Good data and information have always been the lifeblood of any organization. That’s only become abundantly clear with the tremendous strides and evolution of the IT industry over the last few decades. Moreover, in addition to the huge environmental impact of producing IT products, the need to capture and process ever greater amounts of data faster has meant that IT has become a larger and larger consumer of energy.

“Data centre power consumption is increasing at a compound annual growth rate of seven per cent, and, by 2009, electricity costs are expected to balloon from 10 to 30 per cent of the entire IT budget,” Cisco notes. “The CIO is central to the drive for greener IT and greener business. As IT has grown in importance and scale, the CIO has become responsible for a progressively larger share of enterprise energy costs.”

“As the personal touch point between business initiatives launched by the CEO and the right technological tools to implement them, the CIO is pivotal to the efforts of each enterprise in meeting new targets, both regulatory and market-driven. In doing so, the CIO is in a position to create a showcase environment that will enhance the company’s reputation as an environmentally responsible organization.”

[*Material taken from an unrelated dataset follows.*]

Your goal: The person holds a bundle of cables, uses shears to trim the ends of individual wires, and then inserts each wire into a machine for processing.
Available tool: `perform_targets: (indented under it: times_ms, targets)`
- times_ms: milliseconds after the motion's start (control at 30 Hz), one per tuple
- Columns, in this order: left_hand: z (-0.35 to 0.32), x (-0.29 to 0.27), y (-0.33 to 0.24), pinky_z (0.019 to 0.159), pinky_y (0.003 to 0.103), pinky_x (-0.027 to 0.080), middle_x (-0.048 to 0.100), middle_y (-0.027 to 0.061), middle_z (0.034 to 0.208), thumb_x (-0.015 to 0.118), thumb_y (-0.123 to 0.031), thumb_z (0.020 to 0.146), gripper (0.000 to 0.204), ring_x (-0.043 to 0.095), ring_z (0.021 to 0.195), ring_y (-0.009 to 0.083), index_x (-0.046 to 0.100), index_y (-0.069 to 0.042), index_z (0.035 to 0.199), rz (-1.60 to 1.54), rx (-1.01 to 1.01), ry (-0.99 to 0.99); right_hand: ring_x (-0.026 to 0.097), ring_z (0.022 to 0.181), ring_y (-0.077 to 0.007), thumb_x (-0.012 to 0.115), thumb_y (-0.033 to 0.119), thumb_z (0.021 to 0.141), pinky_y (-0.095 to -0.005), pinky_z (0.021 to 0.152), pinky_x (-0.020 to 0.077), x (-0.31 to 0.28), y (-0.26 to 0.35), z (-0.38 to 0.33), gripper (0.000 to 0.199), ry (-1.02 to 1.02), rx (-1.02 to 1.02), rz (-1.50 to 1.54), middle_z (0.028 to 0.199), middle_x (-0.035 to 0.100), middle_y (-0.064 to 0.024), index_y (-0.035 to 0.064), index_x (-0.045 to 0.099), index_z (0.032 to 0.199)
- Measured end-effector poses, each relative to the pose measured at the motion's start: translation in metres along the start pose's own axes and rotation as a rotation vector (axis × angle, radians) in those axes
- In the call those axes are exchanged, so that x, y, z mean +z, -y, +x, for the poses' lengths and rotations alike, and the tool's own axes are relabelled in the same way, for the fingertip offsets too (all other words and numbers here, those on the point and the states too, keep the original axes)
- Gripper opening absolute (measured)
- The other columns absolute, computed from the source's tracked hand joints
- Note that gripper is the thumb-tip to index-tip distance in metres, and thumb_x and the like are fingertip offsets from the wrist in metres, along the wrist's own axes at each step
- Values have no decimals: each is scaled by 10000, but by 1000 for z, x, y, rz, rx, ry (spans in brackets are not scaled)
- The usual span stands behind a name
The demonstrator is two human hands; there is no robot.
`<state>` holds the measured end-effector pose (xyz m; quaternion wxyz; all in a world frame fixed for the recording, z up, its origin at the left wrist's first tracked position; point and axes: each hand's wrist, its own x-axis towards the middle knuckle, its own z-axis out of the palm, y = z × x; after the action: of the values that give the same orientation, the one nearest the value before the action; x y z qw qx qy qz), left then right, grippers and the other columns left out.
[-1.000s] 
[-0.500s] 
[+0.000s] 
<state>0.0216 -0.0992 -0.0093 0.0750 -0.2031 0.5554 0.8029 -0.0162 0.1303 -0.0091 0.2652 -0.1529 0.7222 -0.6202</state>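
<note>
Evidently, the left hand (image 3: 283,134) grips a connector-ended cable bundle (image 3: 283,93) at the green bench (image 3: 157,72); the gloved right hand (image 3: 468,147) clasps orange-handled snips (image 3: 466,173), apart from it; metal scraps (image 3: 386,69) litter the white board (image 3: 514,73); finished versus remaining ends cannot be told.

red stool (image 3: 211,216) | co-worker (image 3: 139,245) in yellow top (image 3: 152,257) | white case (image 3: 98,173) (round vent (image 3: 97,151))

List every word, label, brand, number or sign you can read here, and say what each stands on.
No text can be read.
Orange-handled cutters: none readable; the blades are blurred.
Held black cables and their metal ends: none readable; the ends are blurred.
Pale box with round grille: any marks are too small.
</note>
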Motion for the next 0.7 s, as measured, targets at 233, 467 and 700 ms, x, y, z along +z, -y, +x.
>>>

Cisco also notes the necessity and importance of instituting rigorous carbon and environmental data gathering, accounting and reporting mechanisms. “This means carbon accounting will need to be progressively integrated by the CIO into an already complex portfolio of business priorities, starting with simple spreadsheets to include electrical power needs, road mileage and air miles alongside expenses and financial returns.

“As carbon account planning matures into a natural complement to fiscal account planning, the CIO will be a key enabler for cultural change towards a company policy that integrates green factors into all its daily activities. No CIO can afford to ignore the issue. CIOs need to start now to ensure that IT is a key player in the process.”